Internal fraud, fraud committed by employees, is a difficult issue to tackle since no-one wants to admit that a problem exists. While levels might differ from business to business, it is a real problem for everyone.
Take the insurance sector as an example, in 2006 the Insurance Fraud Bureau was formed to enable insurers to share data to protect against fraud. This was a milestone for insurance to unite as a sector against the rising threat of fraud. From this data, the market obtained huge amounts of insight. Between 2006 and 2015 insurance started to be purchased online. Shortly after this the ghost broker arrived, selling false insurance policies – capitalising on the virtual transaction born out of internet purchases.
As is the case in many other sectors, the emergence of so many disparate channels with their own fraud controls creates more opportunity for fraud to take place.
Most fraud investment (both time and money) is spent on external fraud and therefore the risks caused by internal fraud aren’t addressed as they should be as they are constrained by a limited investment.
There is no direct ratio between size of a customer base and fraud. In many businesses, the size of the customer universe is significant and, if you looked at the ratio of fraud against this volume, you could assume the problem is quite small. But this is not the case as seen in our Annual Fraud Indicator report that highlights the value of internal fraud and the size of the problem.
What can you do about it?
If technology is used to detect external fraud, why are we not using it in the internal space? The role of a fraud team is to assess risk and limit it. Data, technology and behavioural analytics can help you to calculate the level of risk, but simple checks can also identify patterns that are indicative of fraud. With a large proportion of the internal fraud challenge for insurers being around the payment of a claim – a simple check of the bank account the claim is being paid to, against the claimant, can identify mismatched details and give you a strong indicator as to whether the claim is being paid legitimately or not.
In a lot of roles − banking, the police etc. − a question often asked of employees during recruitment or later during their employment is whether they have any personal debt. The point of this is to see if that individual is ‘corruptible’. If they did have significant debt levels, that person could be a target for an organised crime group – not because of the debt, but because the debt may make them vulnerable. This form of checking is essential and not only at the point of onboarding, but throughout employment.

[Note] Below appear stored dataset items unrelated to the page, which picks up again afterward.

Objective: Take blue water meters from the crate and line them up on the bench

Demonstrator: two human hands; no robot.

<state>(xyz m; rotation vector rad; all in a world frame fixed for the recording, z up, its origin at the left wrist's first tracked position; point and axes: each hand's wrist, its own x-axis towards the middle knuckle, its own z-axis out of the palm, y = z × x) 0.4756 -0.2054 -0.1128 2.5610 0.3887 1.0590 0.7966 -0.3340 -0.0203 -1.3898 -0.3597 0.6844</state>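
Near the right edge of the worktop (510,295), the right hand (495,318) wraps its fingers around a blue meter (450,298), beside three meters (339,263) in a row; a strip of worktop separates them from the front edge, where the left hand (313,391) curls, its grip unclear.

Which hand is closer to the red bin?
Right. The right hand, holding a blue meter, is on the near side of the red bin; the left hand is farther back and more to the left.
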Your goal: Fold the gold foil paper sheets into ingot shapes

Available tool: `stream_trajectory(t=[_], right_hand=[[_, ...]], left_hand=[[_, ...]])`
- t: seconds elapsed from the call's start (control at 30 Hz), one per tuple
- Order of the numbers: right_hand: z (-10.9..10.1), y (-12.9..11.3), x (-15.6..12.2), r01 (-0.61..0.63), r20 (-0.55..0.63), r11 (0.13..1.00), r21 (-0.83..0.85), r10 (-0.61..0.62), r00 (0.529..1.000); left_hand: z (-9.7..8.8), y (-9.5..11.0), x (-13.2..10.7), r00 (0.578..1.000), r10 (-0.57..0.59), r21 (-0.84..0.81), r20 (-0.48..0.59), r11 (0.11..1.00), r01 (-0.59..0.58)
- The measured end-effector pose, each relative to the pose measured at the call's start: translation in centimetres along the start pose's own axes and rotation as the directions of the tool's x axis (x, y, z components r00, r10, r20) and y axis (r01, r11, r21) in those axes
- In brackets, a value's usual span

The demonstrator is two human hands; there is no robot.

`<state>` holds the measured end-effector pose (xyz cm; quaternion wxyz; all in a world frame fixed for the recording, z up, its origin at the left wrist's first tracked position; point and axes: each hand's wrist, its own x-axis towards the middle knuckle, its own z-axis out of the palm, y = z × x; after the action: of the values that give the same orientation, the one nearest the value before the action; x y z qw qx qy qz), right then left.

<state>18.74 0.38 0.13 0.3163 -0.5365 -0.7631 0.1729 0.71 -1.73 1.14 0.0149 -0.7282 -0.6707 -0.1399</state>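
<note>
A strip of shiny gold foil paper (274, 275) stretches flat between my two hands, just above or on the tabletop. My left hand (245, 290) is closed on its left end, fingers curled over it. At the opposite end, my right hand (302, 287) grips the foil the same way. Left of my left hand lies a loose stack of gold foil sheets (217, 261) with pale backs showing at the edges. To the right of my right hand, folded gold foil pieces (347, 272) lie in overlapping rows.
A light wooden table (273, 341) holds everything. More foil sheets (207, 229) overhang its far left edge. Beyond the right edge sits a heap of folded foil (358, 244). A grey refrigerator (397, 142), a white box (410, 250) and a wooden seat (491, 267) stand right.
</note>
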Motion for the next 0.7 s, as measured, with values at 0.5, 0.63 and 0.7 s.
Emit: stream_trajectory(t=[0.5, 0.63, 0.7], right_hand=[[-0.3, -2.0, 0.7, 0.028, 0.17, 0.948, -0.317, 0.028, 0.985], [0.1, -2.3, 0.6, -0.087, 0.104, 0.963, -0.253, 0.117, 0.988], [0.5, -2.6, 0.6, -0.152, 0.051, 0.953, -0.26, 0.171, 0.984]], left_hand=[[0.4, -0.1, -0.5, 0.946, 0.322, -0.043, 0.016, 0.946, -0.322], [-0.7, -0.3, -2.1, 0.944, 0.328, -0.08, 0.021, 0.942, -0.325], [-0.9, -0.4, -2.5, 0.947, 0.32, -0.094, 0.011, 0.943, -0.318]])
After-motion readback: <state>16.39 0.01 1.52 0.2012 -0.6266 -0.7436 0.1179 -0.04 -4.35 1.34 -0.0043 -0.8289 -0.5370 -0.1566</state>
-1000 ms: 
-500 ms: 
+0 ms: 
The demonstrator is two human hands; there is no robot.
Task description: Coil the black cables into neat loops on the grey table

(Important to note, that while I’m talking quite overt about internal fraud as a problem, for losses, the consequences can often be as a result of a person, the member of staff, being vulnerable. By understanding this tipping point you can better help them as their employer with recovery and support – which will not only hopefully prevent the fraud happening, but stop the impact of distress occurring at such scale if it were to)
Today we see more people re-vetting employees with periodic background checks, rather than relying on the initial disclosure. This is understandable because the people who serve the company represent the company, and it is vital that the brand is not brought into disrepute. Equally, these employees know a lot about the systems and processes of a company – and this knowledge can be extremely powerful in the event of them committing fraud.
Beyond this, the customer, the data, and the assets need to be protected if you have internal fraud that is taking data out of the business, in itself a data breach. It doesn’t have to be hacked, it can be taken out by an individual. It’s still the same thing – it’s still data that is going out of your business and is then breached. The impact on your customers, in this scenario, can far surpass financial distress and in fact can be hugely damaging to your brand as people trust you to protect their data – and regulation requires you do this. (Read more on the specifics of the GDPR).
The good news is that with continual vetting of staff and employees, you can help retain control. You can better understand any risks – and calculate these in the broader risk assessment combining internal and external factors into the mix. You may not see any concerning points from this, but you may uncover some which, until this point, weren’t obviously a threat.
An example scenario of this is where a company carried out a further vetting process after a long period without any checks and highlighted driving offences across their driving fleet. They hadn’t been committed at the point of those individuals joining the company but the fact that they had been committed and discovered later in the employment, presented a real issue to the company given the nature of their business. Checking staff throughout their employment is important and ongoing checks are imperative to continually measure, and minimise, the risk.